Thanks, Santosh. So what I want to learn from you is , you have been one of the few years of the startup ecosystem in India today. And I think you built Explara over 10 to 12 years, it was one of the first SaaS companies along with web engagement that got started in 2010 to 2012 era, what made you stick to startup ecosystem, and now you’re back again in like a full time giving mode with foundership, where you are helping incubate web three companies.


Santosh 16:52

I think the credit goes to Bangalore and I think Bangalore also in some way, I would say positively corrupted my mind or positively influenced by mind rather than corrupted. I think way back when I started my career here in Bangalore, and I got an opportunity to work with a lot of new edge startups way back in 2003-4-5. And those times, or even oddly, I felt while I was part of a lot of engineering teams, I felt that there is some inclination to sort of starting up. So starting up was always in my mind, I think that was evident. So back in London, when I was to live between 2003-11. I started up there again, I realized that the co-founder, and I couldn’t agree that this thing’s going to take time. And that didn’t go through, we’re still friends.


But then when I started exploring early on, yes, it had a lot of difficulties. because way back in those days, 2009-10-11. Nobody even knew what angel investment is. The angelist doesn’t exist at that point of time. In fact, a novel book called Angel, was only in a PDF form. People were buying for $10. If you look at that timings, I felt that hey, look, this is something that I’ve initiated. I also get a lot of inspiration from people who have been doing it before that. Well, a lot of good folks who tried at that point of time, and I was following even advent net, which was a host earlier, company named, way back in 2005, before they rebranded so it was very clear that technology companies are going to take off, and the market segment is small. And India also had a challenge, because our local investors were not ready to see whether we can succeed in the global light while we can do in manufacturing, and all this but tech companies, product companies, if you say IT services company, people say yeah, possibly doable, but product companies, we have not built anything, now that we talk about.

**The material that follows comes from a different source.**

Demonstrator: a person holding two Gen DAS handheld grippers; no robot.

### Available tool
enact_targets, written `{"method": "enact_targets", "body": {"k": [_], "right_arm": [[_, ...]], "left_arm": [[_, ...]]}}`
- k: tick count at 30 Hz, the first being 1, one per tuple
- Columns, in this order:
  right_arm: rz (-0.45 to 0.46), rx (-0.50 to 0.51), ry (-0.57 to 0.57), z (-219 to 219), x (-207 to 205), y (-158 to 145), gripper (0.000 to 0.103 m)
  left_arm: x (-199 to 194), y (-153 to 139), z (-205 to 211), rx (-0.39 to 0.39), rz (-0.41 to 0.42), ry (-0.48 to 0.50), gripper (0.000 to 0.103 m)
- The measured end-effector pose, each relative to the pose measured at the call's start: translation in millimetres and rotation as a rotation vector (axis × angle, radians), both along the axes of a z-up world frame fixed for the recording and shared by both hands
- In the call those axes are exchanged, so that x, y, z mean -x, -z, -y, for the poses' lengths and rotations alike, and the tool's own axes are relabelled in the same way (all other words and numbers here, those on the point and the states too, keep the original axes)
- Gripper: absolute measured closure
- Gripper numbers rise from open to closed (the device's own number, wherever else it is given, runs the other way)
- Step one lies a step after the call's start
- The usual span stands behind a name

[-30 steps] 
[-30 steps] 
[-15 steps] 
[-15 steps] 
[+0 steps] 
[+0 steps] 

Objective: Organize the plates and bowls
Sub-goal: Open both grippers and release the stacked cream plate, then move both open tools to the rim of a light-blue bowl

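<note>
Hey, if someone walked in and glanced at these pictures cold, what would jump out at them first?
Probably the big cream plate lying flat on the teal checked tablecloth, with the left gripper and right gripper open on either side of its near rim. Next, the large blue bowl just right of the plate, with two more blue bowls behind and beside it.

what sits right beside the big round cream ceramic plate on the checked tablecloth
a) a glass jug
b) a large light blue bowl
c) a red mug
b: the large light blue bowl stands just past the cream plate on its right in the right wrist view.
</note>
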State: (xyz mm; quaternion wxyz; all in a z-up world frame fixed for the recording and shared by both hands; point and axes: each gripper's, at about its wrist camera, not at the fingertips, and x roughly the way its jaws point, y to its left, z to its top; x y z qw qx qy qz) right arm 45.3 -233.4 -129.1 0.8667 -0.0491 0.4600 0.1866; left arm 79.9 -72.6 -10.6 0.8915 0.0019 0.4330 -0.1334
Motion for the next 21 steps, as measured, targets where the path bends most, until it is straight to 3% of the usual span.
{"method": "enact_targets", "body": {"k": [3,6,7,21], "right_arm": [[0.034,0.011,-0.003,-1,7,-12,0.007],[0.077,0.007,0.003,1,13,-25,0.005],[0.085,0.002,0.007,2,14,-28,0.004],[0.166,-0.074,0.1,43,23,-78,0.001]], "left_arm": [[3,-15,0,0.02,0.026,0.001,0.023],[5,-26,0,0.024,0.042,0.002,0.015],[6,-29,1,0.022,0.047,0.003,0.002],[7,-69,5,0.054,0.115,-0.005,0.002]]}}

So I think that sort of drove me to say, Let’s build, it’s always easy to sort of give up and say I will go for the next challenge. I always take a pointer to say is the market growing? Have you got a space in the market? Do you understand this market? Well, do customers like what you’re doing? Those three, four parameters are what I use. Everything else surrounding it is not in your control, such as market boom, market goes down, you get found, you don’t get found, all those are not in your scope of things, because that is based upon many other market conditions that you cannot control. So an aim to see that I can take your product to global and in an aspiration that is what I do is what I like to do. I can do anything beyond that. Could be a limitation. I’m not designed for a corporate job, by the way. So I figured out that early on all my jobs, either in full time or part time, have been startups way back. First company was Sonata software, which in fact, grew from maybe 200 companies to 800 companies when I was there at that time. Beyond that it has always been a startup.


Siddhartha 19:57

Dear listeners, before we dive further into the podcast I would like to welcome Prashant Kunti, Head of Product Management at Zoho payroll and Zoho book. Prashant Zoho products are an interconnected ecosystem that addresses problems across all functions of a business. How is Zoho payroll solving problems beyond payroll?


Prashant 20:18

Thanks, Siddhartha. That’s a very good question and comes to the heart of Zoho. So from the very beginning we have decided we are not going to be a single product company. So we also believe that the systems have to be deeply integrated, that data should not be present within one system. Data has to flow across multiple systems and payroll by its very virtue straddles both HR and finance, two extremely critical departments that are important for the functioning of the organization. So we provide bi directional data synchronization between our HR suite of products, as well as the finance suite from the upstream when employee giants, its details automatically flow to the payroll system. And when the payroll processing is done, it automatically flows to the accounting system. So it helps with end to end automation, et cetera, the HR department, it helps the finance department. And furthermore, the scoring part will flow into the analytics also. So this complete end to end bidirectional data synchronization. And this helps with everything. So basically, businesses spend less time on any of the administrative tasks and can do more value add.


Siddhartha 21:35

Thank you for sharing, dear listeners, you will find more about Zoho payroll in the show notes. Now, let’s further continue with the podcast.


Santosh 21:43

To come back to your questions. I think a lot of those factors that are inbuilt drove me to be with Explora and continue to get an appreciation and be around, one. Now coming back with foundership is also the same thing when I took a break from Explora to say let the Team Drive. Let Ashok and Team Drive. So 2020 was more of an experiment year, what should I do? And then when I opened my calendar saying, Hey, if you’re in the second tier, third tier city, and just create a simple concept called grittiest, if you are in second tier, third tier city, most of the times you don’t get attention, what Bangalore and Delhi is in Mumbai, of the world could get. I got 176 people coming and booking, taking all the calendar. And people came from Asansol to Sambalpur in Odisha too, I don’t know where not. So that got me to really feel that, hey, you know what? Yes, I’ve been hearing that. I’ve been in the ecosystem for long, but I could now see data, which says I’m still relevant.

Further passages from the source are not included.